#### The task
Give the lines below again exactly, starting with the line that holds "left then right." and going on through the line that holds "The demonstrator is".

Stored items
----------

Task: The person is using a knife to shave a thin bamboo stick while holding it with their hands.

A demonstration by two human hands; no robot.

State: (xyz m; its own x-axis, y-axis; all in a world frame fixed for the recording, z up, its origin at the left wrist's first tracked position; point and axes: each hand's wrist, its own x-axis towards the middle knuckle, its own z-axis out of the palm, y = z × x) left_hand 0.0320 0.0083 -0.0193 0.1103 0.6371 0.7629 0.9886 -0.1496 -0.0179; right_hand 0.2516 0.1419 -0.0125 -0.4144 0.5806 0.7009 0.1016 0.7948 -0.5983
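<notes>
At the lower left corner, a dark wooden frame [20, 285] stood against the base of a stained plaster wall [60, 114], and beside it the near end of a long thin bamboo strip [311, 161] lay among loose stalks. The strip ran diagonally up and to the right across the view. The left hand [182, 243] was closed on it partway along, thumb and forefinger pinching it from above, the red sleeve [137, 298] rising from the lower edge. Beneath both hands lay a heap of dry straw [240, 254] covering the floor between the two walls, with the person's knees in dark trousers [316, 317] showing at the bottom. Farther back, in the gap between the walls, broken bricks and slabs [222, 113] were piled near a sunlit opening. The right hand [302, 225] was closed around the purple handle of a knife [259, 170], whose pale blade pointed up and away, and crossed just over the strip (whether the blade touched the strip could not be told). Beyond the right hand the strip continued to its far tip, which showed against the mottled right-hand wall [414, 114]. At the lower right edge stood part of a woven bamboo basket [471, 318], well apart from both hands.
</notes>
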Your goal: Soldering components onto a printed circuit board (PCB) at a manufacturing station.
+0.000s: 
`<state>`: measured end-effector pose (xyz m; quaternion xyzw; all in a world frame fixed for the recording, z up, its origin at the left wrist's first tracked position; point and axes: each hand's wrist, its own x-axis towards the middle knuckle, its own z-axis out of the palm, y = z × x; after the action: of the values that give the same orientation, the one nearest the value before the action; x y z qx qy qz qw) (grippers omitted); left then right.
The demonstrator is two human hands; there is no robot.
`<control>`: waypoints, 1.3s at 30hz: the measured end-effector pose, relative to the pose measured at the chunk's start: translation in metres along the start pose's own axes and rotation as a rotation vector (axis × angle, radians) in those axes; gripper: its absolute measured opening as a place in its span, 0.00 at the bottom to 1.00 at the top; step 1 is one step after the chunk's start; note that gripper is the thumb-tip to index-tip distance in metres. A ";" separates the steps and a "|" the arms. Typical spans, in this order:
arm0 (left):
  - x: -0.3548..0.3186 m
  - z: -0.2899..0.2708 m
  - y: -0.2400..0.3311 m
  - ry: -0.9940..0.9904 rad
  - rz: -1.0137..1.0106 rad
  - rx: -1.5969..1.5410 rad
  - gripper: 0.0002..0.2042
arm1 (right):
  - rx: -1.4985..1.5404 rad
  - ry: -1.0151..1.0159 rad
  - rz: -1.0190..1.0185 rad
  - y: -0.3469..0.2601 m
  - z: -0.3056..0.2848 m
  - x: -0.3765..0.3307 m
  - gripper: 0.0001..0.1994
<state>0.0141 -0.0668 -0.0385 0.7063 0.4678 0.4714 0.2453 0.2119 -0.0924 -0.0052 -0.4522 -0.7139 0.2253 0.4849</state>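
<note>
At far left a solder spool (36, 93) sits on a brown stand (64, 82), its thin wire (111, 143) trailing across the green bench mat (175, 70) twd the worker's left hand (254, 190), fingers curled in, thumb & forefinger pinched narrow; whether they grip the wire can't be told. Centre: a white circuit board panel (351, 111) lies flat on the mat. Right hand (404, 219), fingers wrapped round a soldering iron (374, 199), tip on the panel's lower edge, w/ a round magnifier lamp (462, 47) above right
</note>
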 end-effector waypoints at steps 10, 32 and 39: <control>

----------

#### Solution for this exercise
`<state>`: measured end-effector pose (xyz m; quaternion xyzw; all in a world frame fixed for the recording, z up, its origin at the left wrist's first tracked position; point and axes: each hand's wrist, its own x-axis towards the middle knuckle, its own z-axis out of the palm, y = z × x; after the action: of the values that give the same orientation, the one nearest the value before the action; x y z qx qy qz qw) (grippers omitted); left then right.
The demonstrator is two human hands; there is no robot.

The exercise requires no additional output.